## Activity
The result should be every line that contains the word "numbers", taken from the material.
---------- Given data ----------
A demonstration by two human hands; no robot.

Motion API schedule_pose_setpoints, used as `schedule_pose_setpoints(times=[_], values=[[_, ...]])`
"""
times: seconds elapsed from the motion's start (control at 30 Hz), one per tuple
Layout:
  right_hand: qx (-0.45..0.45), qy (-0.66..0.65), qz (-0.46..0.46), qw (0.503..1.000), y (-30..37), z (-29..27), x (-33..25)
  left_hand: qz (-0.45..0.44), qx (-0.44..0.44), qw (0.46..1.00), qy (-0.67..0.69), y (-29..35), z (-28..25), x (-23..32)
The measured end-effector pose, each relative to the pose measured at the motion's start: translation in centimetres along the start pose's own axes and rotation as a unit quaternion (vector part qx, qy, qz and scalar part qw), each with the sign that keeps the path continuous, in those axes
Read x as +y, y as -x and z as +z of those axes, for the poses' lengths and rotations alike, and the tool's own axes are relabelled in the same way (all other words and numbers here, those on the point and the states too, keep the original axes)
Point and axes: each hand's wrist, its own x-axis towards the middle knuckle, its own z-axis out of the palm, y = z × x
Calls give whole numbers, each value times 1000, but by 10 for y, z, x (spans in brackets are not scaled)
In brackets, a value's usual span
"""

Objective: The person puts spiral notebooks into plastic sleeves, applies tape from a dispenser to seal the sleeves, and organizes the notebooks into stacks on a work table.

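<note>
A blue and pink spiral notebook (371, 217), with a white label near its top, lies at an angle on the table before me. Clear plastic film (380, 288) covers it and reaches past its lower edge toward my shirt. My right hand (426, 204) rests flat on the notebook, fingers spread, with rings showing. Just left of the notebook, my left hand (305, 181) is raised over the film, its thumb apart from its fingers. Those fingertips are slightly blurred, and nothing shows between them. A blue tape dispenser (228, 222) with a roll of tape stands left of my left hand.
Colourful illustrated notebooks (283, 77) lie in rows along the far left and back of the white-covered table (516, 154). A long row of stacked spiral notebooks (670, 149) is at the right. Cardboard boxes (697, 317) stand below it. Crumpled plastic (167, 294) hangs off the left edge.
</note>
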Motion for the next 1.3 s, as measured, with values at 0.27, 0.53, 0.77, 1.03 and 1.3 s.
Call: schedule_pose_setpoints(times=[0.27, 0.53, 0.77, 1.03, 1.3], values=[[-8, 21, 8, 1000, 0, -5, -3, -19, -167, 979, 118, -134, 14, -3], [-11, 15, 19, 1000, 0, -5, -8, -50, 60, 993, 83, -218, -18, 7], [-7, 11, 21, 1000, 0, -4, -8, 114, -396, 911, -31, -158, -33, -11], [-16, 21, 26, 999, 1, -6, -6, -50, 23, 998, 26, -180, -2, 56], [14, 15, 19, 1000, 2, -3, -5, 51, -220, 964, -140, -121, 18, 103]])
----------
## Response to this exercise
Read x as +y, y as -x and z as +z of those axes, for the poses' lengths and rotations alike, and the tool's own axes are relabelled in the same way (all other words and numbers here, those on the point and the states too, keep the original axes)
Calls give whole numbers, each value times 1000, but by 10 for y, z, x (spans in brackets are not scaled)

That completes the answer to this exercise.